Everybody knows everybody in a small town like that. No ones business is ever truly private. We walked to school and I made supper after school for the family when I was old enough . Summers were sketchy, I’m sure, for my mother since we got into all kinds of things. She tells us how she would get calls all the time from us saying what one of others were doing. Apparently, she came home one day to see us on the roof chasing each other. I was the oldest which, of course, my closest brother hated. He is only two and a half years younger than I and that was a whole world of issue. I got to do things he wasn’t allowed to do, yada yada!! Love you, bro! Then my youngest brother is 8 years younger. He and I didn’t have as many issues I think, although he didn’t appreciate me babysitting him. Especially when I was making chocolate chip cookies….NAP time! Let’s see what else–there was the time my middle brother and I were jumping off our grandmothers’ porch by taking one of the long, loose boards off the porch deck. One of us, would stand on the end of it on the deck and the other would jump off it onto the ground like a diving board. I did my job, I stood strong for him to jump off but when it was time for me to jump, he let the board go. It flew up, flipped and hit the back of my head—with long rusty nail sticking out of it. Yeah, that hurt and earned me a trip to the ER to have stitches. Then, my youngest brother says I pushed him off the coach and broke his collar bone. NOT! We had pushed the couch against a wall and were rolling from the top back of it down onto seats and bouncing off. Could I help it if he bounced wrong? I thought not. I guess we were pretty energetic.

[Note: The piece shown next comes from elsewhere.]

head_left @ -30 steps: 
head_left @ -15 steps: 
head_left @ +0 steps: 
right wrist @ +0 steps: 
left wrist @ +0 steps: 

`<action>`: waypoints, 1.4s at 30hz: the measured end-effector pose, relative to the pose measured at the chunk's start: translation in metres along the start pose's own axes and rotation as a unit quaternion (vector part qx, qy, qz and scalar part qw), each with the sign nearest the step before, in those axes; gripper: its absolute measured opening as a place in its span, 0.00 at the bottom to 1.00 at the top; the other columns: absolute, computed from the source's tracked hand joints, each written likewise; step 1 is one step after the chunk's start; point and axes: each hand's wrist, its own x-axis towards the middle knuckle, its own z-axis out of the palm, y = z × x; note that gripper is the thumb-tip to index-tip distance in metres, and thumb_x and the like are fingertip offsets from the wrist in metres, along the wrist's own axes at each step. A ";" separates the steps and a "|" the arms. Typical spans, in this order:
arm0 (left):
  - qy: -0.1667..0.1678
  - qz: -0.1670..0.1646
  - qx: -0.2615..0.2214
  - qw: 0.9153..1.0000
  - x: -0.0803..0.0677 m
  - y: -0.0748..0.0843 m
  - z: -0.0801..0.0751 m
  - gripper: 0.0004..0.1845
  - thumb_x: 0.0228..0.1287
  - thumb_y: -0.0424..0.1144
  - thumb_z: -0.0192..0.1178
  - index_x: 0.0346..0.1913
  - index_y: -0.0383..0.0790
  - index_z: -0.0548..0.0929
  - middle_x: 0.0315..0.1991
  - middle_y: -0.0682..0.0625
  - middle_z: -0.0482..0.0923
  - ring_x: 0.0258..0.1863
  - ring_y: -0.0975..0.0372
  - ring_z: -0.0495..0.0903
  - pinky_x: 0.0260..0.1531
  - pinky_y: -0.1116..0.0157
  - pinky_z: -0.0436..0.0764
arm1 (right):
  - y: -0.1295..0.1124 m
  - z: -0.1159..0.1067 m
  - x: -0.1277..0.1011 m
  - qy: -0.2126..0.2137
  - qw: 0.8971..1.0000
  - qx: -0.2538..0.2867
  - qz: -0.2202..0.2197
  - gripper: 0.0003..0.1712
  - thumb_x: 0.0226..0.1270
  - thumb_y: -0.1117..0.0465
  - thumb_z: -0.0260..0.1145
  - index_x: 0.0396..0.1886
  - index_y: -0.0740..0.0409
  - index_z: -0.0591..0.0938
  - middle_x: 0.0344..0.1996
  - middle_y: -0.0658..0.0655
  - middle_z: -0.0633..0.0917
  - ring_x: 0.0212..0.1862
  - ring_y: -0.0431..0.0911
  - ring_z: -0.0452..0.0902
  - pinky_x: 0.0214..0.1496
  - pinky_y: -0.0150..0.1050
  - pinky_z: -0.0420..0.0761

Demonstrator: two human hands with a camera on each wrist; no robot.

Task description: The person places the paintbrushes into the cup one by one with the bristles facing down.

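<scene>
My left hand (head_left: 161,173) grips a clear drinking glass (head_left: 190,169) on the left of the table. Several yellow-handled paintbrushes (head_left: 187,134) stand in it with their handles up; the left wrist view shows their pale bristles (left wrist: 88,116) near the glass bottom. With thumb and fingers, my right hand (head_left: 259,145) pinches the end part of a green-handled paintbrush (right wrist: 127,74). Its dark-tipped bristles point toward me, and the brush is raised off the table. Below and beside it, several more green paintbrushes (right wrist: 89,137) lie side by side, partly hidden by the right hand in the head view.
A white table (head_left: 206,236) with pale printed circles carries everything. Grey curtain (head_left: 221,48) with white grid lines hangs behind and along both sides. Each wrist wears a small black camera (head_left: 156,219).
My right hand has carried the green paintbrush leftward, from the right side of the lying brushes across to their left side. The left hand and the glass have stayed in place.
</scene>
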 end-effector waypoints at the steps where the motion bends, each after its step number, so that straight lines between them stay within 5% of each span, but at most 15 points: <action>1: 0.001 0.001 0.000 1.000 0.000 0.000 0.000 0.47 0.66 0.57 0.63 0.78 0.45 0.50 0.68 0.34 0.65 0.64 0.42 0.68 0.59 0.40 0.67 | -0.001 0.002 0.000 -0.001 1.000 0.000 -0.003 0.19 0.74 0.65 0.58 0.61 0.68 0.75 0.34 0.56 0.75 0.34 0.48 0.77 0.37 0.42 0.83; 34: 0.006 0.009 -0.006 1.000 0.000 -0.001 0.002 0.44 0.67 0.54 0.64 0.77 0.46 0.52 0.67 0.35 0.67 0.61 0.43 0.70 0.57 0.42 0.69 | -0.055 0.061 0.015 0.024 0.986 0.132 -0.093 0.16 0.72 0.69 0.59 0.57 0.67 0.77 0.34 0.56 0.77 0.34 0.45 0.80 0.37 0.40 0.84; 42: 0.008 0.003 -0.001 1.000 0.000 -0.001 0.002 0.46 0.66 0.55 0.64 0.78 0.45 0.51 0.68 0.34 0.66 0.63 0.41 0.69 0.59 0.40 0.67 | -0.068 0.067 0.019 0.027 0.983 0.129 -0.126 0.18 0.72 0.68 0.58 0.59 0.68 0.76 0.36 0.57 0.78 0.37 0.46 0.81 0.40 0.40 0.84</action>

I recently made the trip back home for the first time in four years. Nothing has changed. The area has lost some major employment companies and there is an exodus of people leaving to find better opportunity. What I discovered was that you can’t go home, not without a time machine. Things change and evolve and not always for the better.
So what things do I think of fondly from growing up in Northwest Pa:
Snow days!! (even though we had to make them up), Presque Isle State Park, picking strawberries right from the farm (and eating them right there, pesticides and all), drive-in movies, walking home along the railroad track, seeing the Amish buggies all over the countryside, Canadohta Lake Park, the Tastee Freeze (my first job), then later–being involved in the different Erie theaters, and everyone knowing who you were.
What things don’t I miss?
SNOW, cold, dreary, no sun (60 days of sunny weather a year), potholes, one way streets (ridiculous, Erie), and of course—EVERYBODY knowing who you were.